- _To do_: Look over the listing below and work out how many lines have the word "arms". Write only that number.

- _Data extract_:
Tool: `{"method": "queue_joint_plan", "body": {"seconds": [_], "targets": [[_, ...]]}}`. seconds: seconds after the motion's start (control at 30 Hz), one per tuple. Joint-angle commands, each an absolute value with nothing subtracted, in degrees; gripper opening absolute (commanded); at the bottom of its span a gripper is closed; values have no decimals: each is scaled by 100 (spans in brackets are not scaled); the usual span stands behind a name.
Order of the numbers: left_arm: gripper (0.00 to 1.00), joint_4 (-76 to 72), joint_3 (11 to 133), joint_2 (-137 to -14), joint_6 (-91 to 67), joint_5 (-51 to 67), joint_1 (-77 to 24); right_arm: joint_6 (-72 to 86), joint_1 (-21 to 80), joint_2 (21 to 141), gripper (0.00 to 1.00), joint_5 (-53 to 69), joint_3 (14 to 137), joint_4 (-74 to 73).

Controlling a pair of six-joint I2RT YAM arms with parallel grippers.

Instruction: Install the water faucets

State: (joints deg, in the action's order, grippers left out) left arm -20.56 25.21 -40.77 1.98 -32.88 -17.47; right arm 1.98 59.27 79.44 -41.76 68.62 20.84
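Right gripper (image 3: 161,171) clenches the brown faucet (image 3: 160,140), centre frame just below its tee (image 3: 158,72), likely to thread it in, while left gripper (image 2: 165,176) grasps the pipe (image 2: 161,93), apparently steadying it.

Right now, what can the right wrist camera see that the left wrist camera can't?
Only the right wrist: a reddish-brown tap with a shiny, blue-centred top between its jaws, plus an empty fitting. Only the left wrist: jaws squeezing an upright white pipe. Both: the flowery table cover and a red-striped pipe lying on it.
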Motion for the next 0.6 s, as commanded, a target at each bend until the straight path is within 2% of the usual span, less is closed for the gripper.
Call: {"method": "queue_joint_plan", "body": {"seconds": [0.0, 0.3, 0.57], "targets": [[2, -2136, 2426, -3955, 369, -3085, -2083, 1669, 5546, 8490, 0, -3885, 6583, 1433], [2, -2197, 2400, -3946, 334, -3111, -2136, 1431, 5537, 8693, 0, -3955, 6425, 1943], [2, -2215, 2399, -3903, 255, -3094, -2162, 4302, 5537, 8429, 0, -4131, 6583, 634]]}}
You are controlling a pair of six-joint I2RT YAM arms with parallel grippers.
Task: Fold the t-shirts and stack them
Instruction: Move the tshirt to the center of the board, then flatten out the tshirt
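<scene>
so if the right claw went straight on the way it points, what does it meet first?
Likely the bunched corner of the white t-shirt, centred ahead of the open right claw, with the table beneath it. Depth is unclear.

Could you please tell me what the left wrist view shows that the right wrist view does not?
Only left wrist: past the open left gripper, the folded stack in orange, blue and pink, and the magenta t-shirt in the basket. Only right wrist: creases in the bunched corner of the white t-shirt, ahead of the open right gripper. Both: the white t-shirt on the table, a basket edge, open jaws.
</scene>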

- _Problem solution_: 2